Synthesis and formation mechanisms of nanocomposite WC–MgO powders by high-energy reactive milling

Abstract

The nanocomposite WC–MgO powders were prepared at room temperature by reactive milling of low-cost WO 3, Mg and graphite powders under argon gas atmosphere in a planetary ball milling. Powder samples were characterized by X-ray diffraction (XRD) and transmission electron microscopy (TEM). The milling energy was calculated using a collision model and the milling energy maps were attained. The effects of milling parameters (including milling speed, ball-to-powder weight ratio and milling time) on the formation mechanism have been illuminated by the obtained milling energy maps.

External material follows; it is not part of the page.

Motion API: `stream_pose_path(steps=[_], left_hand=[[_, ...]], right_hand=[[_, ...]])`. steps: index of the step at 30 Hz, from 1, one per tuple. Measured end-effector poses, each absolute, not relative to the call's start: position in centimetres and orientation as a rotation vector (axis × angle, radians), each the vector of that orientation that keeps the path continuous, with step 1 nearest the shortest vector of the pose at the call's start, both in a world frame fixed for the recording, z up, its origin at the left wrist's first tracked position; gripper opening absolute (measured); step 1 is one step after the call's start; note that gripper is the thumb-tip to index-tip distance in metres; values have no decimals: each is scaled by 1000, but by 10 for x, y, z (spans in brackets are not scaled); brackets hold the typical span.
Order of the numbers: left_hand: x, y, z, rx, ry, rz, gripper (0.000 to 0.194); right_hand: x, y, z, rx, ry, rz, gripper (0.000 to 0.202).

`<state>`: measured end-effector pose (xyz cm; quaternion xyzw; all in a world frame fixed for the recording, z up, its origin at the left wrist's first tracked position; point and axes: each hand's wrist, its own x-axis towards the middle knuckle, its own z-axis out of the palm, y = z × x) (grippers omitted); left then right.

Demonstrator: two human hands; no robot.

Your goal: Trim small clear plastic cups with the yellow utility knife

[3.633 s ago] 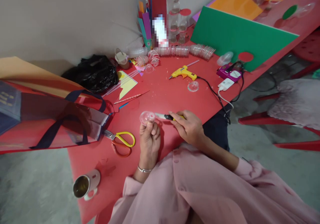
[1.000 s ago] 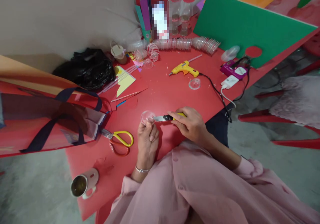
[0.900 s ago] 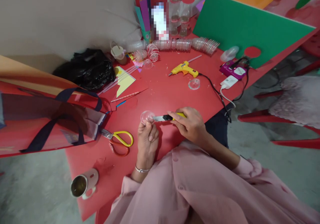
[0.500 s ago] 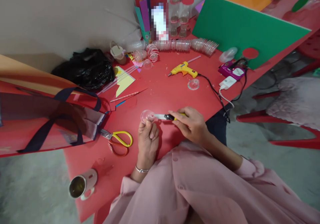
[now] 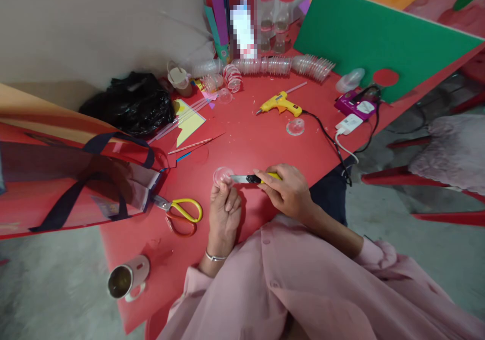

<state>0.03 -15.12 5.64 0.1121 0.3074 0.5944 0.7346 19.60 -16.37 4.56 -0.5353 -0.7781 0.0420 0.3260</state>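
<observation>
Head view, we note our left hand (image 5: 224,213) pinching a clear cup (image 5: 223,176) above the red desk (image 5: 242,143), our right hand (image 5: 288,191) closed around a knife (image 5: 248,179), blade tip at the cup's rim, scissors (image 5: 181,212) lying just left.

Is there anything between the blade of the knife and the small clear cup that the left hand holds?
Nothing visible. The left hand holds the small clear cup, and the blade of the utility knife in the right hand reaches its rim with no gap.
</observation>
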Motion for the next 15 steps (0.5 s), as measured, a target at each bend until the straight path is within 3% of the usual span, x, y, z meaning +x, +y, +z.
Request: stream_pose_path(steps=[9, 15], left_hand=[[-4, -156, 56, 313, 647, 1313, 22], [1, -153, 56, 242, 691, 1296, 18]], right_hand=[[214, -153, 38, -1509, -1880, 26, 33], [206, -162, 49, -1335, -2009, 213, 36]])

Results show that WC–MgO can be formed via Self-propagation High-temperature Synthesis (SHS) when the effective extensive factor E b is above 38.24 kJ g −1 s −1, and it also can be formed from gradual reaction when E b is between 22.12 kJ g −1 s −1 and 38.24 kJ g −1 s −1. As the energy map demonstrates, the total energy E t required for fabricating WC–MgO through SHS ranges from 25.61 × 10 6 kJ g −1 to 61.82 × 10 6 kJ g −1, while more than 112.83 × 10 6 kJ g −1 is necessary for gradual reaction one. These milling energy maps are proposed as a tool for better understanding of the synthesis and formation of WC–MgO by high-energy reactive milling.